Dr. Kissinger: No, but you have a selective memory. [Tho laughs.]

Le Duc Tho: It is not true. It is an objective memory—and correct. [Laughter]

Dr. Kissinger: Well, Mr. Special Advisor, you are a man of great consistency in method.

Le Duc Tho: True, but you, you are versatile. [Laughter] And I am correct in saying so.

Dr. Kissinger: I repeat again, we told you on December 18 and again on December 27 what our proposal was for breaking this particular deadlock. You on December 26 told us where you thought the meeting had stood, but we had made a specific proposal to which you had not yet responded. And I would like to hear your response to all of our ideas before I can . . .

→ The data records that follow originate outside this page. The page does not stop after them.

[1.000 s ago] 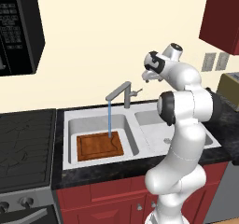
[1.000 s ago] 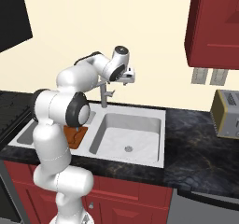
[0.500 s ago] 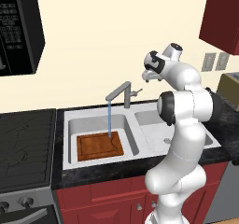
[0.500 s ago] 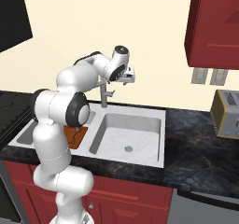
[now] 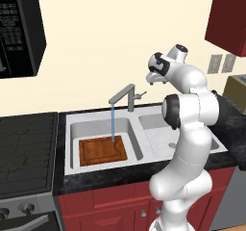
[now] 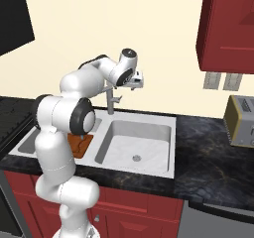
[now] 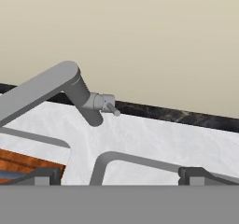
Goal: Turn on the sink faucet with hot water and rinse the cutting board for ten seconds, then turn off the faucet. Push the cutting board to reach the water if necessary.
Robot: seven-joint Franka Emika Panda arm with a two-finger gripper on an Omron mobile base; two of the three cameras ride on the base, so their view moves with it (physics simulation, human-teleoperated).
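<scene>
Over the last second nothing had shifted: the arm held the same raised pose, the water (image 5: 112, 123) ran the same, and the board (image 5: 103, 150) lay where it had been. That read as the rinse in progress, a wait with the shut-off yet to come.

The sink (image 5: 144, 151) sat in the black counter (image 5: 101, 178), its left basin deep, its right basin shallow with a round drain (image 6: 137, 157). The board lay flat on the floor of the left basin, toward the near side, and the stream struck its far edge, so no push looked needed.

The faucet (image 5: 126, 96) stood at the far rim between the basins, spout angled left over the board. Its lever (image 7: 111, 107) stuck out to the right of the post.

The gripper (image 5: 154, 82) hung above and right of the lever, well clear of it, holding nothing. Its fingertips (image 7: 39, 176) stood spread wide apart in the hand view. Open air lay between claw and lever; the wall behind was the nearest limit.
</scene>
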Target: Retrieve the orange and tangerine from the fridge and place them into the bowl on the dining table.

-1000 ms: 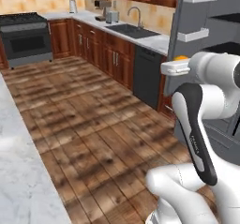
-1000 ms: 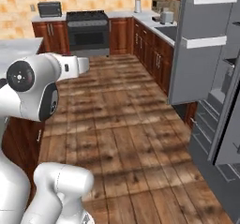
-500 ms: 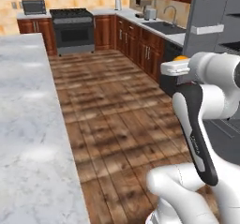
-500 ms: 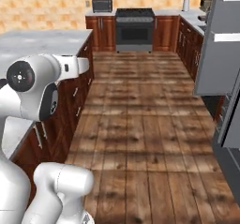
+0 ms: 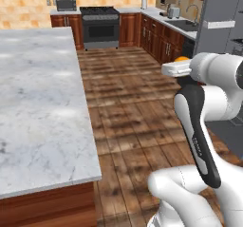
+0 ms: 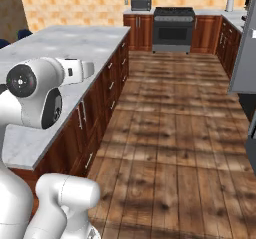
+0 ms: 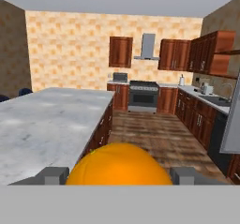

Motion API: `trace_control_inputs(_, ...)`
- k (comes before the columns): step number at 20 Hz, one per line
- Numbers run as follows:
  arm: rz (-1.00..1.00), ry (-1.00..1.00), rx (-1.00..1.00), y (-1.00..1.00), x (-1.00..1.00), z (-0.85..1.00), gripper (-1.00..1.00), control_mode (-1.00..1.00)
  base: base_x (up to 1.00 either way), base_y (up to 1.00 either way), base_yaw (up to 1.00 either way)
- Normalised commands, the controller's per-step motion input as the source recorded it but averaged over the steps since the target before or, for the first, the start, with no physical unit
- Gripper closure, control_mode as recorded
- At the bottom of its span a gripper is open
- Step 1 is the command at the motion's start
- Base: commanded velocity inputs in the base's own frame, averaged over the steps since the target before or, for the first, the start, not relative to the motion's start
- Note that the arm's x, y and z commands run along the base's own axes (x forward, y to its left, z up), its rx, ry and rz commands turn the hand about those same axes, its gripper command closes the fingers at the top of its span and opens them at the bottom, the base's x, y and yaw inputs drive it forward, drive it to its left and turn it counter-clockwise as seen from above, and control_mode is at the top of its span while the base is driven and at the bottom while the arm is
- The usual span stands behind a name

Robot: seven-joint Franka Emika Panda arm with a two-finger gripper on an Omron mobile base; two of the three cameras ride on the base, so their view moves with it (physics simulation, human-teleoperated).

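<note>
**A:** From the left base view, where was the fruit?

**B:** A sliver of orange fruit (image 5: pixel 180 59) showed just behind the arm's wrist, beside the dining table (image 5: pixel 38 102) and above the wood floor (image 5: pixel 128 107). The fridge (image 5: pixel 220 26) stood on the far side of it from the table.

**A:** And the right base view?

**B:** The dining table (image 6: pixel 65 48) ran beside the arm, and the stove (image 6: pixel 172 28) was well beyond its far end.

**A:** The hand view?

**B:** The gripper (image 7: pixel 118 175) was clamped on the fruit (image 7: pixel 119 169), one finger pad (image 7: pixel 52 175) on each flank. Orange or tangerine, I couldn't tell. I judged it light, firm and smooth-skinned, liable to roll, so best held across its widest middle.
</note>
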Motion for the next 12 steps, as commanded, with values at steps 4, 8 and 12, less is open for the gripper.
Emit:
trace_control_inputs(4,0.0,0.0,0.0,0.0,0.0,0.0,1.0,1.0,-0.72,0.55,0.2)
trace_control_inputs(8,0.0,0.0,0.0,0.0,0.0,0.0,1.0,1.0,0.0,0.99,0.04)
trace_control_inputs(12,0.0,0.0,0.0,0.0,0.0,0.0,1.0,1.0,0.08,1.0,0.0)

In fact, what the Special Advisor put in his message to us of December 28 was that “the meeting will take place as proposed by the U.S. [Page 1174] side.” But we are not going to play a game of a long discussion of what “as proposed” means—whether that means as to substance or as to procedure. It is certainly capable of that interpretation. But we don’t want to take this to a court.

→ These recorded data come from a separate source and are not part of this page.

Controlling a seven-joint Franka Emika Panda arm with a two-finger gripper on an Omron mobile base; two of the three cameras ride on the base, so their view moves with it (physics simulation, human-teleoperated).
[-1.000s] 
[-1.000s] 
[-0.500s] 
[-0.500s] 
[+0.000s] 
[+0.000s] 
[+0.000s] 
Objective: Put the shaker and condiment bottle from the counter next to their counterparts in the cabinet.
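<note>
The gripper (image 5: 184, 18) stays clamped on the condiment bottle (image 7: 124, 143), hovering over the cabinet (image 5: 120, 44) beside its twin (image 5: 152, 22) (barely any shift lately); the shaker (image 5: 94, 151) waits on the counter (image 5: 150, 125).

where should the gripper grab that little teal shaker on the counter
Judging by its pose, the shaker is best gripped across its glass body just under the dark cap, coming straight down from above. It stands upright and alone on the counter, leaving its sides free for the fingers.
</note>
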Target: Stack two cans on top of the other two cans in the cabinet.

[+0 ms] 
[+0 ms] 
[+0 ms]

We have now managed to spend an hour and a half just on procedure. We are now back in our December pattern, and on this basis the only exchange we haven’t had yet is on buffalo trading. Maybe when we get that out of the way we can get to substance.

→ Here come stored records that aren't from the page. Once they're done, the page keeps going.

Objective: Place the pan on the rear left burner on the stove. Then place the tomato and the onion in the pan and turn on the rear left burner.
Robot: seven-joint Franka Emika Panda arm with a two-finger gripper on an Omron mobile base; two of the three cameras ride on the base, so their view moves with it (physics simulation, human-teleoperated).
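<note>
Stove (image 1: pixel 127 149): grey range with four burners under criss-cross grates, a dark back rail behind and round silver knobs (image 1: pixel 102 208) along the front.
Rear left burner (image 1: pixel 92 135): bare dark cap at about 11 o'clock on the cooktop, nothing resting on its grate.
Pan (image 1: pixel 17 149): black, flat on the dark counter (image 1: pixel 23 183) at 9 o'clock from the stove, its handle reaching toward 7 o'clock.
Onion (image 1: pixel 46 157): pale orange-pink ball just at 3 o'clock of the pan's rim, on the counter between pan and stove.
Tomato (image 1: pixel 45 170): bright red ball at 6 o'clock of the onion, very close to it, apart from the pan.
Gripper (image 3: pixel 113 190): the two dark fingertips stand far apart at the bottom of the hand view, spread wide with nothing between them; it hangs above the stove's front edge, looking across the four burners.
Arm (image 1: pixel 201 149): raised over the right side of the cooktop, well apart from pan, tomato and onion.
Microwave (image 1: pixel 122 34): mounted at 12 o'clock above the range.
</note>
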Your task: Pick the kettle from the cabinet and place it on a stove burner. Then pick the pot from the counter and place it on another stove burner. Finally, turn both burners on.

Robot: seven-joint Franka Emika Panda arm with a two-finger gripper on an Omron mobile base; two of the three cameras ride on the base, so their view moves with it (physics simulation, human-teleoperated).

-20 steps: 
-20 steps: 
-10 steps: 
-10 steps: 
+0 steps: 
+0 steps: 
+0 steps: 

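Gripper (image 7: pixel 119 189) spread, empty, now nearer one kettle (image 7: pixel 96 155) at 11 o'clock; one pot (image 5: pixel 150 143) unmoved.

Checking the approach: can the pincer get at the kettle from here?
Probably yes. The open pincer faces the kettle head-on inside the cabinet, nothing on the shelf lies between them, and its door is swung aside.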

I propose this. Let us set Article 1 aside for the moment and just discuss the DMZ and the method of signing.

Le Duc Tho: So I would like to reaffirm that in the agreement there are two major questions that remain unsolved, that is, the way of signing the agreement and the question of the DMZ. I have reiterated to you our position in our message addressed to you and you have confirmed our message.

Dr. Kissinger: No.

Le Duc Tho: Besides that there are a number of specific questions, minor questions, which we shall discuss. And then if you raise any other questions we are unwilling to discuss it because we agreed to that before we parted. In my message I have reaffirmed that and your last message also referred to these two questions.

Dr. Kissinger: We sent you a message on December 18 and we sent a message on December 28. The message on December 18 made a specific proposal. The message on December 28 referred to the message of December 18. So there was nothing to reaffirm—the 27th.

Le Duc Tho: I have clearly defined the two outstanding questions and before we left on the 13th. And on December 27 in your message to us you said also there were two questions. “The U.S. side agrees that the following matters remain to be settled: (a) two questions in the agreement, namely the question of the DMZ and the method of the signing; (b) a number of understandings; (c) a number of protocols, dealing with supervisory machinery.”

Dr. Kissinger: I have agreed to discuss those two issues first. You have indicated you are not willing to discuss Article 1. I take note of what you have said. Let us discuss those two issues first. If we can agree on them we can then see where we are.

Le Duc Tho: [Heatedly] We should come to a clear-cut agreement that there are now two major questions left and then besides that a number of special questions. This is what we agreed to on December 13 and your message is before us.

Dr. Kissinger: Yes, and a message on December 18. For about ten days in December you explained to me in excruciating language that each side was free to raise an issue as long as the negotiations continued. [Page 1175] On the very last day you raised I forget how many issues that were not just technical. So I am referring to the message of December 18—to the message of December 28. I am saying we should discuss those two problems first. You say we can’t even reserve our right to discuss something we had in two messages to you and you are proceeding in a very peremptory way.

Le Duc Tho: You see, your last message and our last message supersede the previous one because we have defined the outstanding issues to be discussed. If now you want to raise other questions then we will raise other questions too. We will raise again the question of 8(c) and the question of civilian personnel. So we withdraw these questions so as the other questions were solved.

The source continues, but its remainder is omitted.